Y además ayudaba a mamá a preparar la cena. Cuando era muy pequeña, era aquél un momento muy placentero. Que se me confiara remover los macarrones mientras hervían en una cacerola, limpiar y pelar zanahorias y patatas en el fregadero, regular la batidora con sus diferentes velocidades mágicas: no demasiado deprisa, para que el puré de patata o la mezcla con que se bañaba una tarta no salpicara fuera del cuenco; encender el horno, de ordinario a 190°, para estofados y tartas. Lo que más me gustaba, en momentos así, era apretarme contra los muslos carnosos y cálidos de mi madre, como por casualidad, en nuestra cocina, que era más bien pequeña. Mi madre tenía un olor como a galleta ligeramente tostada, diferente del perfume o del olor más fuerte de algunas de las madres de mis compañeras de clase que vivían en Sparta y en cuyas casas pasaba a veces la noche, dado que mi madre se vestía de manera más informal que aquellas otras madres: con pantalones elásticos de Kmart, polos y suéteres, calcetines de lana (en tiempo frío) y zapatillas de deporte. Sólo para estar en casa mi madre nunca se maquillaba pero antes de que papá volviera del trabajo, a última hora de la tarde en días de entresemana, se acordaba de pintarse los labios -el mismo tono de Revlon rosa ciruela que venía utilizando desde el instituto-, se ahuecaba el pelo que se le había aplastado durante el día y se pellizcaba las mejillas demasiado pálidas.
Era una época en la que mi madre presumía de mi padre ante cualquier visita: «Estos armarios de madera de arce, la encimera y el suelo, todo esto lo ha hecho Eddy. ¿No es fantástico?».
Y: «Eddy soló la terraza él mismo. El horno empotrado… también lo hizo Eddy. Asegura que nos hemos ahorrado miles de dólares. ¿No es estupendo?».
Mi madre dejó de hablar de papá en esos términos una vez que empezó el problema. Raras veces hablaba de mi padre, excepto para simples enunciados categóricos Tu padre no volverá esta noche, no pongas cubiertos para él.

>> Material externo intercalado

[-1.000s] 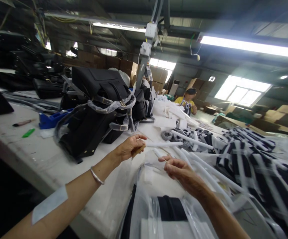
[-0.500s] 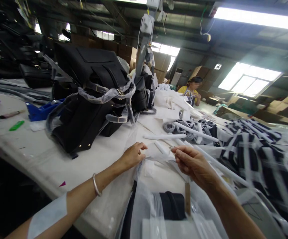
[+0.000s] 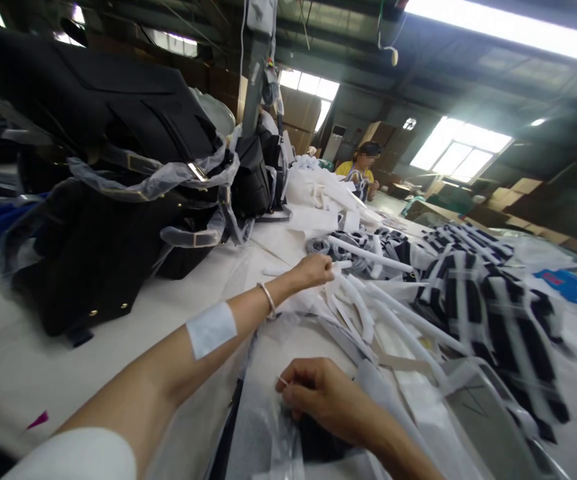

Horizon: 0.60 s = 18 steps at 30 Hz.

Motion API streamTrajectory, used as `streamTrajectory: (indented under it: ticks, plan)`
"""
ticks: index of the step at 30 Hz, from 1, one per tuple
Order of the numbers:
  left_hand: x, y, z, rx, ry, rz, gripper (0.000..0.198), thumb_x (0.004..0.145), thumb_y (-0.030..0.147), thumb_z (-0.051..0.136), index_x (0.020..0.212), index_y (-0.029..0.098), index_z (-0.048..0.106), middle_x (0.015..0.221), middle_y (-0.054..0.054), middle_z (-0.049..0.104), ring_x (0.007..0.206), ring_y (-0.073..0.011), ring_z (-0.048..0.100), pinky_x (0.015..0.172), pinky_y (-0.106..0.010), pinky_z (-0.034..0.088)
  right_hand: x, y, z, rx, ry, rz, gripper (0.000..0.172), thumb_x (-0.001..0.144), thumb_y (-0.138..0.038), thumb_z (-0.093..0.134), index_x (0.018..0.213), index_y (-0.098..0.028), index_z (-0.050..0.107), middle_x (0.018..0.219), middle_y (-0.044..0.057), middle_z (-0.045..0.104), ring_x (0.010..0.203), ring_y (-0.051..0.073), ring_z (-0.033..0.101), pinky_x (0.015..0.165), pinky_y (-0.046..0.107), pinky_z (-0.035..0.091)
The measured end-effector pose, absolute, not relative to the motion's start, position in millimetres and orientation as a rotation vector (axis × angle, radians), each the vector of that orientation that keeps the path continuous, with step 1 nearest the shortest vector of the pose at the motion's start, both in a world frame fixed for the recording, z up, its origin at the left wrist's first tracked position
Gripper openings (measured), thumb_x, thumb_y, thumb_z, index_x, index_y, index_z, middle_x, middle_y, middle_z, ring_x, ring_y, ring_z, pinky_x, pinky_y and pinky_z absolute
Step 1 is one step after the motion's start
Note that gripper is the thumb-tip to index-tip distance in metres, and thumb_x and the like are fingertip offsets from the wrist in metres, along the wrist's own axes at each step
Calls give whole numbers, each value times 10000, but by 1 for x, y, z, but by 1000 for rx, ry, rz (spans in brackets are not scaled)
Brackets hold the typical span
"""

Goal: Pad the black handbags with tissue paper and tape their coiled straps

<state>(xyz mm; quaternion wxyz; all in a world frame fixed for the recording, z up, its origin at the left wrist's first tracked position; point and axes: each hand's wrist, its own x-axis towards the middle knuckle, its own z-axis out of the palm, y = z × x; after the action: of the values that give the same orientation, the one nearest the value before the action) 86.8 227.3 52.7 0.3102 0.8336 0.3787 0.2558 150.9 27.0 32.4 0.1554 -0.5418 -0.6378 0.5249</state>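
Observation:
My left hand (image 3: 316, 270) reaches forward over the table, its fingers closed. It lies over a white rolled strip (image 3: 341, 265), but whether it grips the strip or something else is hidden. Close to me, my right hand (image 3: 326, 397) pinches a thin white string (image 3: 282, 381) between thumb and fingers. Just under it lies a black bag (image 3: 318, 440) in clear plastic wrapping (image 3: 253, 427), partly covered by the hand.
Black bags (image 3: 118, 240) with plastic-wrapped straps stand at left. White strips (image 3: 393, 313), coiled straps (image 3: 318, 245) and wrapped black pieces (image 3: 508, 333) cover the right side. A grey tray (image 3: 493, 413) lies at lower right. Another person (image 3: 363, 170) is beyond the table.
My left hand has stretched forward and right, and its fingers have closed. My right hand has come lower and nearer. The brown tag below it is out of sight. The view has shifted right.

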Motion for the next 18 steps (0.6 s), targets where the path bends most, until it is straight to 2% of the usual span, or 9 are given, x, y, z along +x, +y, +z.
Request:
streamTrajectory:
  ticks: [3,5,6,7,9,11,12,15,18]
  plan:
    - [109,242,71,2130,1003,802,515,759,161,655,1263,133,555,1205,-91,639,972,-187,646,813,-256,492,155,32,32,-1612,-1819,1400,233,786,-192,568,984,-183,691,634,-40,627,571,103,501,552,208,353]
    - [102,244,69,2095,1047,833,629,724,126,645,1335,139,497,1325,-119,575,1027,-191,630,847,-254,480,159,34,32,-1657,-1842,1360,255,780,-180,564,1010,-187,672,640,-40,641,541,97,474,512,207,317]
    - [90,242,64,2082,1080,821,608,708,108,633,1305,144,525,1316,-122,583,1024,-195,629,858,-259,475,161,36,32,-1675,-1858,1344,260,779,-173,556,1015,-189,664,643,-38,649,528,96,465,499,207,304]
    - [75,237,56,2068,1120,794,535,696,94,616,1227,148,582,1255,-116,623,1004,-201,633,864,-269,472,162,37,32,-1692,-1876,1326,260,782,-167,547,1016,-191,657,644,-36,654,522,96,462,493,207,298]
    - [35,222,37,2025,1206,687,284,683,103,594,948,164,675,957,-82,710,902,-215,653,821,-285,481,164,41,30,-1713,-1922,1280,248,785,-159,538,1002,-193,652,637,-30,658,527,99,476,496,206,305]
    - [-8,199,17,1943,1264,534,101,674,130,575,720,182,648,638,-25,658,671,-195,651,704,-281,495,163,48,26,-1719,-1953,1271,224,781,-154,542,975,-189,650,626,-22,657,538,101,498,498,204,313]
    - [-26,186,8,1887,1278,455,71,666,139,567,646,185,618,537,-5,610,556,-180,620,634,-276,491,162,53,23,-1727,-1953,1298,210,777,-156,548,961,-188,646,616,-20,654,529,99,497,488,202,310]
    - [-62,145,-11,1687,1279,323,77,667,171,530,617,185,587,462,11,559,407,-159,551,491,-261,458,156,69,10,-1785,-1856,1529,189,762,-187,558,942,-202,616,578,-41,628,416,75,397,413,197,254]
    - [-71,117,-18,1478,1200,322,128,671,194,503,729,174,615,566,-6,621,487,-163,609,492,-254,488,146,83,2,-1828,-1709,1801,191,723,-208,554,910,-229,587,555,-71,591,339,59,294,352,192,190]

Durante aquellas largas vacaciones de Navidad, tan confusas y perturbadoras -qué interminables se hicieron, al quedar «al margen» de las rutinas seguras, tranquilizadoras del colegio-, empezaron las discusiones importantes. Eran estallidos de palabras no estrictamente restringidas al dormitorio de mis padres y en consecuencia tan alarmantes para Ben y para mí como lo habría sido, por ejemplo, el espectáculo de sus cuerpos desnudos. O voces que llegaban hasta mi cuarto, desde la cocina, a través de las rejillas de la calefacción; a veces, ya muy tarde por la noche, desde el cuarto de estar donde, una única luz encendida, el televisor con el sonido muy bajo, mi madre se quedaba a esperar a mi padre en el sofá, sola, como una mujer enferma acurrucada bajo una manta de viaje.
Aquellas noches en que mamá insistía en que me fuera a la cama a las nueve y media y Ben a las diez y media, pero en las que ella no subía a acostarse, sino que se dedicaba a esperar a que los faros del coche torcieran para entrar por el camino hasta nuestra casa desde la carretera que iba siguiendo el río. Fumaba -aunque Lucille Diehl no fumaba- y podía estar bebiendo, aunque, desde luego, Lucille Diehl no bebía. Parecía ver la televisión, pero ningún canal retenía su atención durante mucho tiempo, ni siquiera el de Cine Clásico, y con el sonido quitado. Varias veces Ben bajó descalzo en camiseta y calzoncillos -Ben copiaba a papá en materia de ropa para dormir- y le dijo lo «rara» que se estaba volviendo y que, por el amor de Dios, ¿por qué no se iba a la cama?
Mamá hacía caso omiso de Ben. Fumaba en el cuarto de estar a oscuras con sólo la pantalla del televisor brillando trémula como algo fosforescente en el fondo del mar, un simulacro de vida que no era vida. Id olor acre del humo de su cigarrillo subía hasta mi dormitorio, yo soñaba que la casa se incendiaba, que las piernas se me enredaban con la ropa de la cama y que no podía escapar.
A veces, al advertir la desesperación creciente de mi madre -a no ser que fuese la mía- me sentaba en lo alto de la escalera. En pijama, descalza y tiritando. Era medianoche: muy tarde. Y luego era la una de la madrugada y las dos treinta y cinco, alarmantemente tarde. A hurtadillas, esperaba con mamá.